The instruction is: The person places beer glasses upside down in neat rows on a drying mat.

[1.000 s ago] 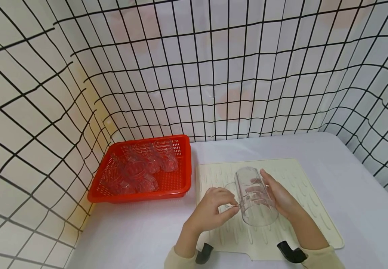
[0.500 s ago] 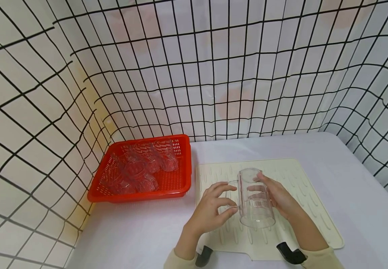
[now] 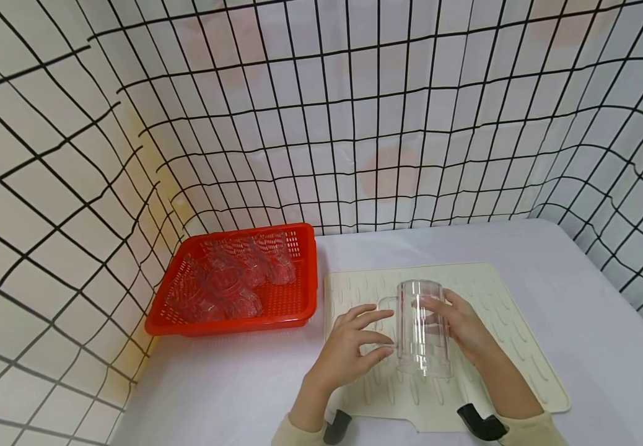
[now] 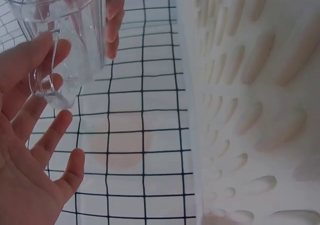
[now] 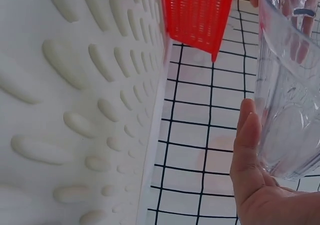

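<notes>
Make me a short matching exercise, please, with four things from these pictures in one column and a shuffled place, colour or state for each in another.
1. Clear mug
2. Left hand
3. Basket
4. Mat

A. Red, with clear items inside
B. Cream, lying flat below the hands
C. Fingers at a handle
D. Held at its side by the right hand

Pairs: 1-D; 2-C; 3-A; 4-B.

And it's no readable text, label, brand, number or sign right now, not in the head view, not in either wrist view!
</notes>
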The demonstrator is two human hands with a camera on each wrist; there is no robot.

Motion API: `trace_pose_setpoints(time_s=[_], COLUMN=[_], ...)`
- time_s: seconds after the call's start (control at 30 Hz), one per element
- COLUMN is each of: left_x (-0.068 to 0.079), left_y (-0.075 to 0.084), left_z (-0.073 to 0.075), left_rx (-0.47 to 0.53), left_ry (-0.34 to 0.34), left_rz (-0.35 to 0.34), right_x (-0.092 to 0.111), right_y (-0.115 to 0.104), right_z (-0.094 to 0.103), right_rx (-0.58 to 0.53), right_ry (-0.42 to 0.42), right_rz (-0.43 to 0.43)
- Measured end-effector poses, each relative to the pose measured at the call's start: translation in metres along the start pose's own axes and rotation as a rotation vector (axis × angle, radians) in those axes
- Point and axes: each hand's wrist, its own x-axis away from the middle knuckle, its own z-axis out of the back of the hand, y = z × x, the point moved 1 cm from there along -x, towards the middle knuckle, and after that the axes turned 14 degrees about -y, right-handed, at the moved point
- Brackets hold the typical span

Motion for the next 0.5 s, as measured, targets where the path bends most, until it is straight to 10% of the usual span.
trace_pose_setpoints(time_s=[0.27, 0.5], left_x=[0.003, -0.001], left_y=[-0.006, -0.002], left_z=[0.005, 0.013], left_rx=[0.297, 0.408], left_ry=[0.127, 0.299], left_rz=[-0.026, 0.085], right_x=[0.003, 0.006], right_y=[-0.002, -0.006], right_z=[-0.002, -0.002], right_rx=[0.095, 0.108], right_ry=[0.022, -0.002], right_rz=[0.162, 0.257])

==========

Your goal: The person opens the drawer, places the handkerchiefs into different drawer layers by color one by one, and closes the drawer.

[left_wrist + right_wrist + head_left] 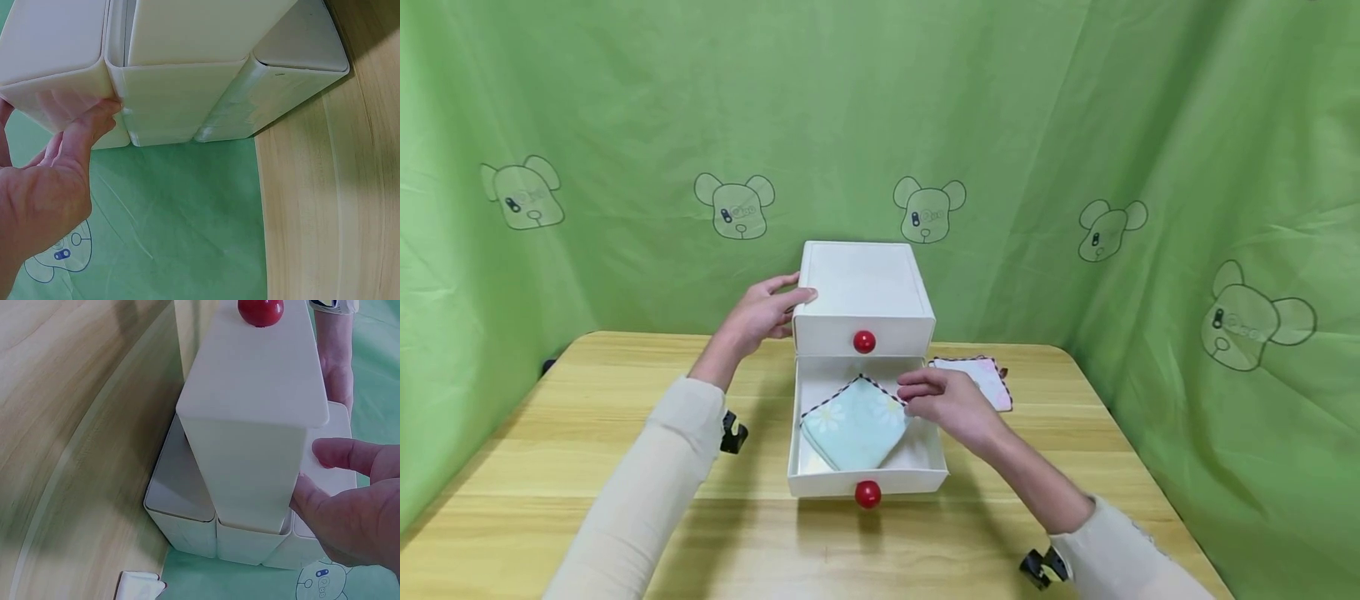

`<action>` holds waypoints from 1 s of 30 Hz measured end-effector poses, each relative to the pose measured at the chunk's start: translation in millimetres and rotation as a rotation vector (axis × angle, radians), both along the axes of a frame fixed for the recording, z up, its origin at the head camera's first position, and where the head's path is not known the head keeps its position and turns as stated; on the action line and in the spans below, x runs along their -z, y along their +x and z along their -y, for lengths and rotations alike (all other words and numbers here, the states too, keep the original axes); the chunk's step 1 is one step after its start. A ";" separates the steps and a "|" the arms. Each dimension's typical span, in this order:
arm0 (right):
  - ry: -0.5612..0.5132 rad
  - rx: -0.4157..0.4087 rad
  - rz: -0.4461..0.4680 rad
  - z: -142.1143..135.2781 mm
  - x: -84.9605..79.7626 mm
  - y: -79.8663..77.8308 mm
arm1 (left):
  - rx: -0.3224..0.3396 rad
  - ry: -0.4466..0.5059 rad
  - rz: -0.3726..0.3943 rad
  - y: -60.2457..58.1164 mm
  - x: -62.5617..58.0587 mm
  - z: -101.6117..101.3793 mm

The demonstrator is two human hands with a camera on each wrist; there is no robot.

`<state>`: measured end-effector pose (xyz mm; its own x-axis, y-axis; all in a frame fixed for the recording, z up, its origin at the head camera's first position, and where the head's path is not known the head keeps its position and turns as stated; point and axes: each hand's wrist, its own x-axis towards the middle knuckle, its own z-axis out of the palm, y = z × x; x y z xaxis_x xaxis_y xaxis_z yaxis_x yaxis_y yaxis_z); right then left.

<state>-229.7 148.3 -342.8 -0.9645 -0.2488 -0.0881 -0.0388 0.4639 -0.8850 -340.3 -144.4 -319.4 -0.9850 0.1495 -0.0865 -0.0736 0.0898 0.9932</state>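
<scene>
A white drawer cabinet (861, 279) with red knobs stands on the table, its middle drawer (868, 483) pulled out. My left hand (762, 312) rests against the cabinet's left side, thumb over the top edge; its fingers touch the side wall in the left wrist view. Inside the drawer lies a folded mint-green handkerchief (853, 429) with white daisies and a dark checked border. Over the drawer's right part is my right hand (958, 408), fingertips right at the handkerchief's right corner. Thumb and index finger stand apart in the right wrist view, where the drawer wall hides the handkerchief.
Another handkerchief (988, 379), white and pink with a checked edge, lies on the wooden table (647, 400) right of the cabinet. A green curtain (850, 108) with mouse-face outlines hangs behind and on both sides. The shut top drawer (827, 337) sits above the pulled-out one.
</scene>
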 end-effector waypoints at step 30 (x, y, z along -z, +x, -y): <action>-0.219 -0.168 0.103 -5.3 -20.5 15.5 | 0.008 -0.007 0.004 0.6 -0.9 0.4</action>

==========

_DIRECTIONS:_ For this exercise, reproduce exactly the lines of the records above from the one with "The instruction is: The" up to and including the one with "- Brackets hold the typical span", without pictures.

_EXERCISE RESULT:_
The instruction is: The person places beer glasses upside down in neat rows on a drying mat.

[1.000 s ago] 
[0.500 s ago] 
[now] 
[now] 
[now] 

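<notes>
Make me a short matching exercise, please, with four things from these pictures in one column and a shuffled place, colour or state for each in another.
1. Clear mug
2. Left hand
3. Basket
4. Mat

A. Red, with clear items inside
B. Cream, lying flat below the hands
C. Fingers at a handle
D. Held at its side by the right hand

Pairs: 1-D; 2-C; 3-A; 4-B.

And it's no readable text, label, brand, number or sign right now, not in the head view, not in either wrist view!
</notes>
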The demonstrator is two human hands with a camera on each wrist; there is no robot.

Motion API: `trace_pose_setpoints(time_s=[_], COLUMN=[_], ...)`
- time_s: seconds after the call's start (control at 30 Hz), one per element
- COLUMN is each of: left_x (-0.068 to 0.079), left_y (-0.075 to 0.084), left_z (-0.073 to 0.075), left_rx (-0.47 to 0.53), left_ry (-0.34 to 0.34), left_rz (-0.35 to 0.34), right_x (-0.092 to 0.111), right_y (-0.115 to 0.104), right_z (-0.094 to 0.103), right_rx (-0.58 to 0.53), right_ry (-0.42 to 0.42), right_rz (-0.43 to 0.43)
- Measured end-effector poses, each relative to the pose measured at the call's start: translation in metres along the start pose's own axes and rotation as a rotation vector (axis × angle, radians) in those axes
- Point and axes: each hand's wrist, its own x-axis away from the middle knuckle, its own z-axis out of the back of the hand, y = z × x, the point moved 1 cm from there along -x, towards the middle knuckle, and after that the axes turned 14 degrees about -y, right-handed, at the moved point
- Brackets hold the typical span

Here the exercise is finished.